* **Work task**
Across the material below, how many lines contain the word "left"? Respond with the number only.

* **Data provided**

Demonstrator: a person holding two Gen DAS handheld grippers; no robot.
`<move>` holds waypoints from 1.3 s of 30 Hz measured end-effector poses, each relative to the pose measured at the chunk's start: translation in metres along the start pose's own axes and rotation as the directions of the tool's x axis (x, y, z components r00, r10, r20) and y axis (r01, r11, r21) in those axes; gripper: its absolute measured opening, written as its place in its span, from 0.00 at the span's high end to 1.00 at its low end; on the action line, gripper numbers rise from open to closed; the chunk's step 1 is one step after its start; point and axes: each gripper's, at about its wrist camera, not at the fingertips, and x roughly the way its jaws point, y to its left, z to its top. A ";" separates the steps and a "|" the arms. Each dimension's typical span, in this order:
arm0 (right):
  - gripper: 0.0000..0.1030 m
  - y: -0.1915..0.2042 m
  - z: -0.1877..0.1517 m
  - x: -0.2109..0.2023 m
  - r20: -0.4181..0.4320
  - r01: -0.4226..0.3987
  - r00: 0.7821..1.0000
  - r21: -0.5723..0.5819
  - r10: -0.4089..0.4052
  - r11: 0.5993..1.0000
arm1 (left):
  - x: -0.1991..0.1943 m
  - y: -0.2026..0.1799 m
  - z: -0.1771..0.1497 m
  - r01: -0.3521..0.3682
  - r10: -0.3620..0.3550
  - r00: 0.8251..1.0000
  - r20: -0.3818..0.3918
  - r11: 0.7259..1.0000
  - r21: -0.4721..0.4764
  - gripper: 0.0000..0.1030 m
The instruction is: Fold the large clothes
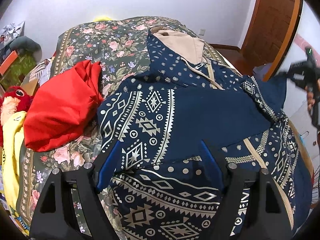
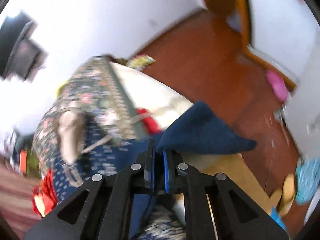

* **Exercise solution**
2